Precision NanoSystems Inc. has increased its revenue almost 800 per cent since it was founded six years ago by carving out a niche in the biotechnology industry.

Instead of making its own drugs, the small Vancouver-based tech company is focused on a faster way to create nanoparticles, which improve the precision of delivering medicine into the human body.

Tim Leaver, Precision’s head of product development, said the company decided early in its evolution that it didn’t want to make its own drugs because there was more opportunity in participating with the industry as a whole, instead of battling for market share in what is an extremely competitive industry.

“We wanted to make our technology accessible to others.”

While other biotech firms were competing to make the next great nanomedicine, Precision developed a platform to help researchers create nanoparticles faster and easier.

Leaver said Precision is agnostic when it comes to what nanomedicines are created with its product.

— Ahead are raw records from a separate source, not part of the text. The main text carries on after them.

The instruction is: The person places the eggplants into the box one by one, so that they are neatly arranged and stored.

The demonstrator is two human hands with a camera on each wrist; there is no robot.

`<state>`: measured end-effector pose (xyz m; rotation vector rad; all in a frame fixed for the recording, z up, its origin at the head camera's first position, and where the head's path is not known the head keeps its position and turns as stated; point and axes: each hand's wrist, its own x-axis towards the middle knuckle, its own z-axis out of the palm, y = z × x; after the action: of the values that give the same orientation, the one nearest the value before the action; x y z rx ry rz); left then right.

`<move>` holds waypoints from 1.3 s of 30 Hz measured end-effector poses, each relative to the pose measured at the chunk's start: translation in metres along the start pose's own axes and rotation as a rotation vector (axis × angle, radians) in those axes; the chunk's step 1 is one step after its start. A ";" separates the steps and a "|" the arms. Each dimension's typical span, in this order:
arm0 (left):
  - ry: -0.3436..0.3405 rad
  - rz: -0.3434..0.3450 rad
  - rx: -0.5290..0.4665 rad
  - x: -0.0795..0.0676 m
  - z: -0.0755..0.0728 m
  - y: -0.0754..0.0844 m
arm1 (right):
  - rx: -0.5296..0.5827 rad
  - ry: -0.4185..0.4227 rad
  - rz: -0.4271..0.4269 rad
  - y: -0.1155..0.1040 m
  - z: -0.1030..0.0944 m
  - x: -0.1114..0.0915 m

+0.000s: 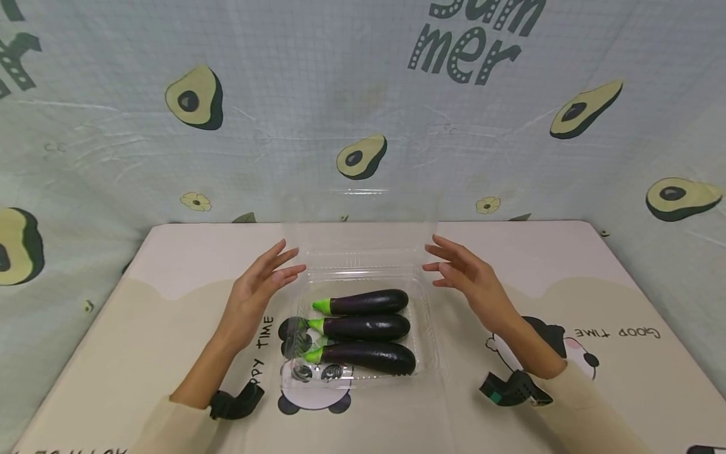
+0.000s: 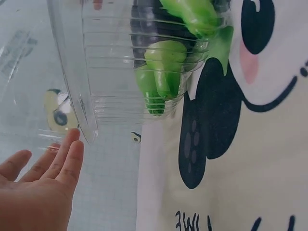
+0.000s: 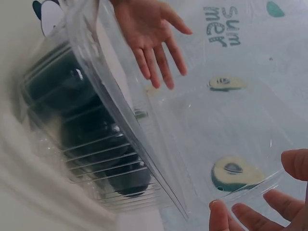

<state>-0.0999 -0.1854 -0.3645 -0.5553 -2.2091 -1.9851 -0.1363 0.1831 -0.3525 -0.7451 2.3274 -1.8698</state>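
A clear plastic clamshell box lies on the table with its lid tilted up at the far side. Three dark purple eggplants lie side by side in it, green stems to the left: a far one, a middle one and a near one. My left hand is held beside the box's far left corner, fingers extended. On the opposite side my right hand has its fingers spread near the hinge. Nothing is held in either hand. Whether fingertips touch the plastic I cannot tell.
The table carries a cloth with panda drawings and lettering. Behind it rises a pale sheet printed with avocados. Black camera mounts sit on both wrists, and a small dark object shows at the lower right corner.
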 end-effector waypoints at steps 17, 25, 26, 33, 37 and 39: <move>-0.013 -0.048 0.130 -0.014 -0.002 0.002 | -0.046 0.000 -0.024 -0.001 0.001 -0.020; -0.017 -0.043 0.114 -0.022 0.001 0.007 | -0.057 -0.018 -0.007 -0.001 0.003 -0.029; -0.019 -0.050 0.114 -0.024 0.001 0.007 | -0.063 -0.023 -0.005 -0.001 0.003 -0.030; -0.046 -0.100 0.135 -0.036 -0.001 0.010 | -0.100 -0.044 -0.003 -0.002 0.004 -0.036; -0.075 -0.136 0.131 -0.040 -0.001 0.014 | -0.104 -0.042 0.000 -0.003 0.004 -0.039; -0.083 -0.154 0.138 -0.041 -0.002 0.016 | -0.106 -0.038 0.004 -0.003 0.004 -0.041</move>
<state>-0.0568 -0.1937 -0.3631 -0.4717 -2.4853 -1.8907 -0.0975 0.1957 -0.3606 -0.7784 2.4184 -1.7260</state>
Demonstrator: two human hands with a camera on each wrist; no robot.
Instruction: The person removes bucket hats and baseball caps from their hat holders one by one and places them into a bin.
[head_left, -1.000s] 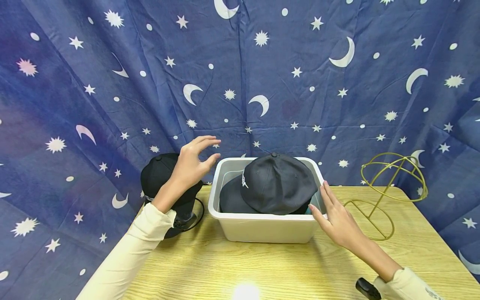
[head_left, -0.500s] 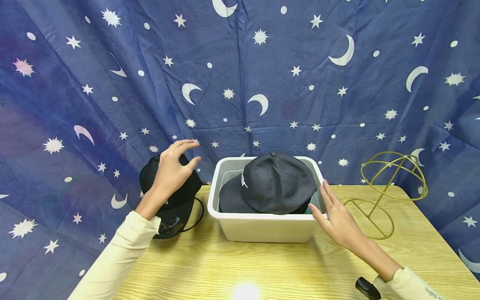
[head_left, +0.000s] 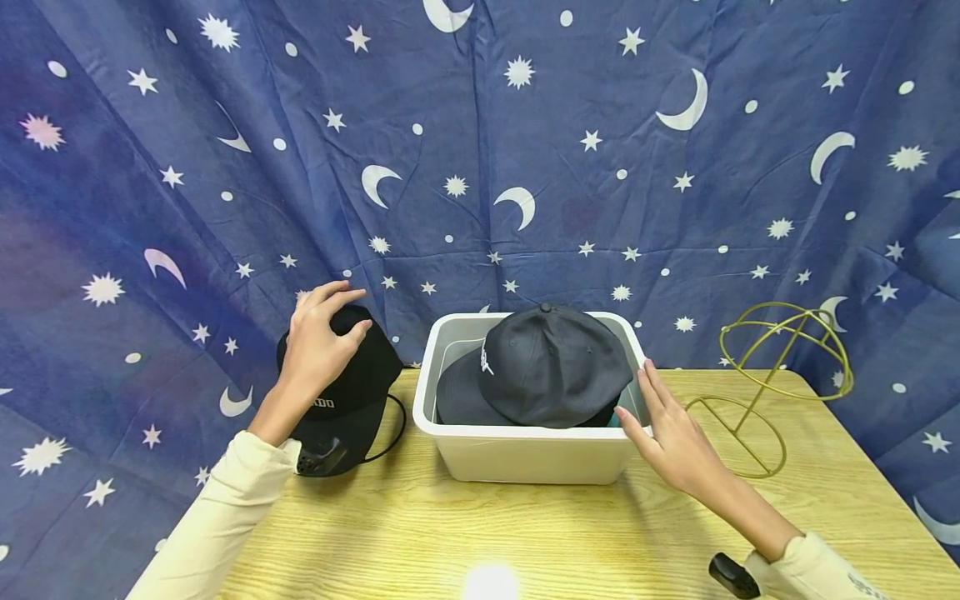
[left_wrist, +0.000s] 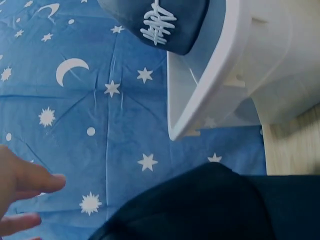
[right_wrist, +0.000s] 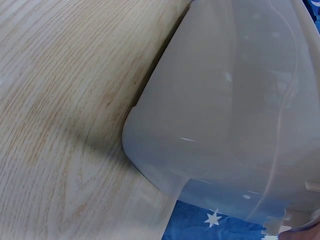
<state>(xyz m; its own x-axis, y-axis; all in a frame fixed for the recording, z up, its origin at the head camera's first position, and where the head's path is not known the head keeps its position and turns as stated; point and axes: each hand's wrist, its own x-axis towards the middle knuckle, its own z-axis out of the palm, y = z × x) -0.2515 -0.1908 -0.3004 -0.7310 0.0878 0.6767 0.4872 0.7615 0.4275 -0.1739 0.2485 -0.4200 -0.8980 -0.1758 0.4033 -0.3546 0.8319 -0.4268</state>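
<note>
My left hand (head_left: pixel 313 346) hovers in front of a black cap (head_left: pixel 367 367) at the table's left, fingers and thumb spread and holding nothing. Light lettering shows on that cap's front; the hand hides part of its crown. In the left wrist view, the fingers (left_wrist: pixel 35 180) are at lower left and the cap's dark edge (left_wrist: pixel 210 205) fills the bottom. My right hand (head_left: pixel 675 442) rests with straight fingers on the front right corner of a white plastic bin (head_left: pixel 532 458). Inside the bin sits a dark grey cap (head_left: pixel 551 367) with white embroidery, its brim pointing left.
A gold wire hat stand (head_left: pixel 825 399) stands on the wooden table (head_left: pixel 420 533) right of the bin. A black cord (head_left: pixel 401 429) loops beside the black cap. Behind hangs a blue curtain (head_left: pixel 570 108) with moons and stars.
My left hand has moved left, away from the bin and over to the black cap, uncovering the lettering. The right hand stays on the bin's corner.
</note>
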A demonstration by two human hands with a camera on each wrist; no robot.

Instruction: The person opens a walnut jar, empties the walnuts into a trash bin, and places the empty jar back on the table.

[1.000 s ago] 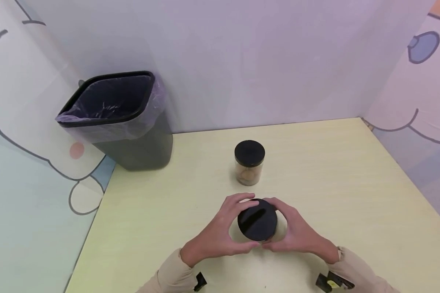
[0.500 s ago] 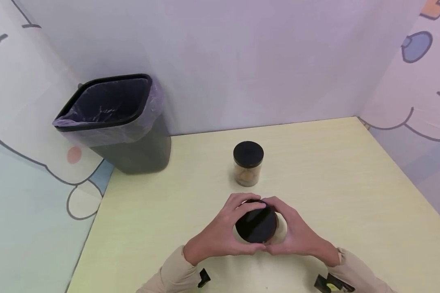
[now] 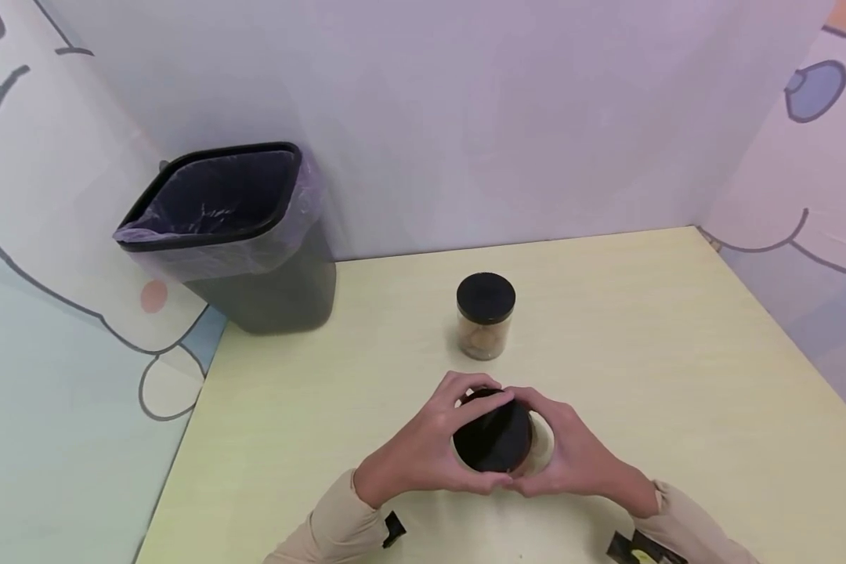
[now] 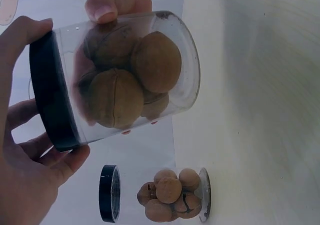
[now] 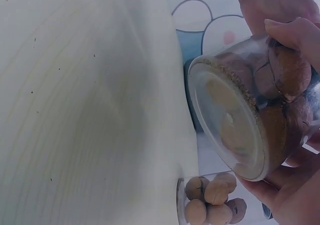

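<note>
Nearest, on the near side of the held jar [image 4: 186, 85], two beige sleeves [image 3: 334, 521] reach in, with a black device [image 3: 393, 529] at the left wrist and another, marked with yellow, at the right wrist. The left hand [image 3: 430, 446] is on the held jar's left, its grip curled round the black lid [image 3: 492, 440], one finger lying across the lid's top and the thumb at its near side. The right hand [image 3: 574, 450] is on the held jar's right, its grip wrapped round the clear body. The held jar is tilted between the two hands, underside raised off the table [image 3: 310, 423], lid on; brown walnuts [image 4: 117, 97] show through its wall. A little beyond the held jar, a second jar [image 3: 485, 338] stands upright on the table, its own black top on and more walnuts inside. Farther off, beyond the held jar and to its left, stands a dark grey bin [image 3: 275, 298] with a black rim and a pale purple liner [image 3: 243, 257]. Farthest beyond the held jar is the pale back wall [image 3: 522, 125], with cartoon-printed walls [image 3: 56, 258] to either side
</note>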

The company’s goal, he said, is to help advance the industry.

He claimed that no other company is dedicated to a platform for making therapeutic nanoparticles.

“We’re still unique in that sense.”

The key to its success, then, was entering a niche with little competition and a lot of potential customers.

According to Leaver, most biotech firms develop their own methods for making nanoparticles. This process is often designed to serve a company’s product. By concentrating on early stages of the supply chain, Precision focused on improving the nanoparticle creation process.

Its NanoAssemblr reduced the cost and increased the speed of creating nanoparticles, two major hindrances to the field’s development of nanoparticles for research.

Precision’s NanoAssemblr can create a few millilitres of nanoparticle in five minutes, a process that would take a skilled PhD scientist four hours using traditional methods.

Because of its scalability and usability, the NanoAssemblr could be an industry game-changer. Representatives from both Precision and Genome BC said the system was so easy to use that they could teach anyone to make nanoparticles with it.

“We’re a completely automated system with controls over all the different parameters, so you also have reproducibility,” said Leaver. “You could walk up to our instrument right now and if I gave you the material you could make particles just as good as any PhD scientist because the system is completely controlled.”

The system frees up scientists to do research. The NanoAssemblr can also be scaled for smaller or larger production needs.

Nanomedicines are increasingly receiving credit for being one of the emerging classes of therapeutics globally.

The most common use of nanoparticles is to improve precision when delivering medicines. Some medicines like chemotherapy drugs are harmful to the human body. To prevent damage, nanoparticles can deliver them directly to where they’re needed in a patient.

Leaver said nanoparticles are also being used to edit genes and turn on genes that prevent disease and turn off genes that cause disease.

Precision NanoSystems has attracted international investors from California and received a C$600,000 (US$464,164) grant from Genome BC last year through a program that provides funding to companies with technology ready for industrial development.

Gabe Kalmer, Genome BC’s vice-president of commercialisation and entrepreneurship, said the NanoAssemblr could be a paradigm-shifting invention for the biotech and nanomedicine industries.

“The whole idea behind the program [that provided Precision with funding] was to identify things that had the potential to be disruptive,” said Kalmar. “The reason they were able to attract that very smart money from California was because they see it as paradigm shifting.”

Kalmer added that making nanotechnology tools more available to scientists and research will increase drug availability for everyone.

Because the NanoAssemblr allows for increased nanoparticle production on industrial and smaller scales, Kalmer said it increases access to medicine and promotes innovation.

He said he saw no downsides to the technology.

Kalmer also applauded Precision’s business model. 

“[BC is] extremely good at doing science. We’re extremely good at coming up with things. But we’re not necessarily always very good at putting a company around it and figuring out how to make money on it. This group has done that very effectively.”